[WHAT TO WORK ON]:
An exact copy of the listing below is needed, with no pictures in it.

● ● ● ●

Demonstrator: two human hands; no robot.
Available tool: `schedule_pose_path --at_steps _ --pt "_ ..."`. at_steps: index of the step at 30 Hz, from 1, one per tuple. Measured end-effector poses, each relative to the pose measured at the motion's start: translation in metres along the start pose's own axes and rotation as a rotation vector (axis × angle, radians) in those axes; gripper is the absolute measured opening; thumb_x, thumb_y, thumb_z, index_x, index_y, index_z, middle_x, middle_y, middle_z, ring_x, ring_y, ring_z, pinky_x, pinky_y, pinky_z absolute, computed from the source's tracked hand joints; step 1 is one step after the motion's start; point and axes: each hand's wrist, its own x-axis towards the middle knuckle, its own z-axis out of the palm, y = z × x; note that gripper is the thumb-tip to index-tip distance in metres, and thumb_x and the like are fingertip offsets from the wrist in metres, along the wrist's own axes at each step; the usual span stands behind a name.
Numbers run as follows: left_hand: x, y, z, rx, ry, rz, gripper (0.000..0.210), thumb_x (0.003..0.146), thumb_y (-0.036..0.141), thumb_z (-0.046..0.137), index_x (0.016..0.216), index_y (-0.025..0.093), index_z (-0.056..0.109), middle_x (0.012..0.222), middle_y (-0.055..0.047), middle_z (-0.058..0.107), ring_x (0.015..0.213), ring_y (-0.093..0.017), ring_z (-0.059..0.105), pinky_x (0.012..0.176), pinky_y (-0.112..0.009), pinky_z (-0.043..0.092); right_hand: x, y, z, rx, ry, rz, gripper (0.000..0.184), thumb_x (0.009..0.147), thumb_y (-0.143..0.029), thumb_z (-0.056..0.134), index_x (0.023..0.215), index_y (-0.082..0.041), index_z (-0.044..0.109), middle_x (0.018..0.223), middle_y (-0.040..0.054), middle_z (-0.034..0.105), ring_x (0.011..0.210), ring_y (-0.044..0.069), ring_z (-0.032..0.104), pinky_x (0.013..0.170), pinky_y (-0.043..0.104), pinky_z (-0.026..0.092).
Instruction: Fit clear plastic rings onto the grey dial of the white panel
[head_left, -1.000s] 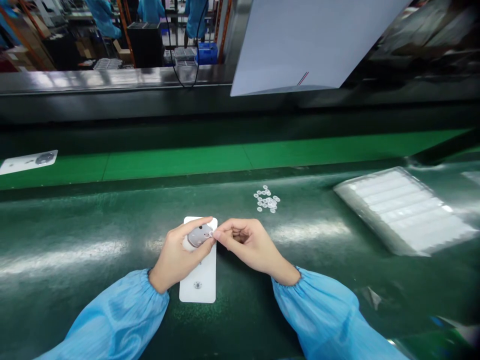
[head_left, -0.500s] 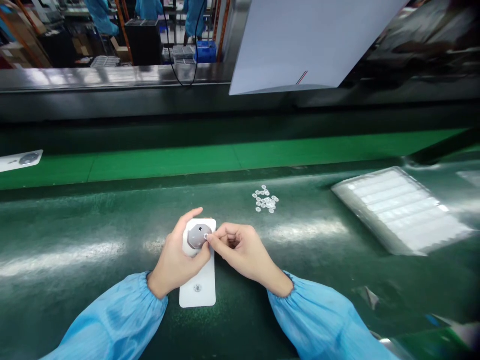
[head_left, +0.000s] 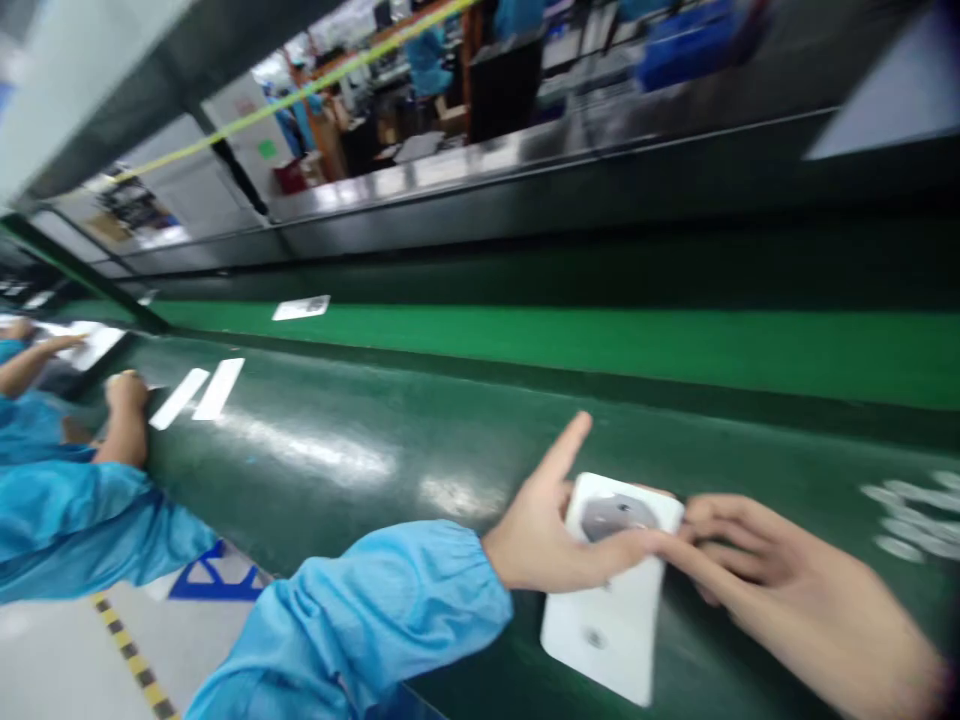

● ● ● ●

[YOUR SOLUTION]:
Demonstrator: two human hands; no robot.
Available tool: `schedule_pose_path --at_steps _ --pt "_ ..."`. at_steps: index of the step at 30 Hz, from 1, one per tuple. Measured end-effector poses, each relative to the pose measured at the motion's start: translation in metres along the start pose's own axes and rotation as a rotation vector (axis × angle, radians) in those axes; gripper is the absolute measured opening; thumb_x, thumb_y, thumb_z, index_x, index_y, index_z, middle_x, middle_y, middle_z, ring_x, ring_y, ring_z, pinky_x, pinky_y, pinky_z absolute, computed from the source's tracked hand joints; step 1 is one step after the motion's start; point and axes: each hand's wrist, its own x-axis towards the middle knuckle, its own z-axis out of the palm, y = z × x; note that gripper is the thumb-tip to index-tip distance in metres, and thumb_x and the like are fingertip offsets from the wrist in metres, along the wrist's own axes at each step; the usual span stands behind a name.
Numbers run as follows: left_hand: x, y, z, rx, ry, rz, gripper (0.000..0.210), thumb_x (0.003..0.146), thumb_y (-0.036..0.141), thumb_z (-0.046..0.137), index_x (0.016..0.216), index_y (-0.025..0.093), index_z (-0.056..0.109), middle_x (0.012..0.222), middle_y (-0.055..0.047), middle_z (-0.058..0.107), ring_x (0.015..0.213), ring_y (-0.093..0.017), ring_z (-0.059..0.105), pinky_x (0.012..0.176), pinky_y (-0.112..0.009), pinky_z (-0.043..0.092); right_hand: x, y, z, rx, ry, rz, gripper (0.000..0.184), thumb_x (0.009..0.147), thumb_y (-0.143..0.029), thumb_z (-0.056..0.134), index_x (0.023..0.215), index_y (-0.082..0.041), index_z (-0.044..0.109), middle_x (0.018..0.223), middle_y (-0.040..0.054), middle_z (-0.034..0.105), ring_x (0.011..0.210), ring_y (-0.044..0.069), ring_z (-0.032..0.104), pinky_x (0.013..0.170), pinky_y (-0.043..0.104), pinky_z (-0.026..0.092).
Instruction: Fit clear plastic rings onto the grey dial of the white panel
[head_left, -1.000s] 
[head_left, -0.500s] 
[head_left, +0.000s] 

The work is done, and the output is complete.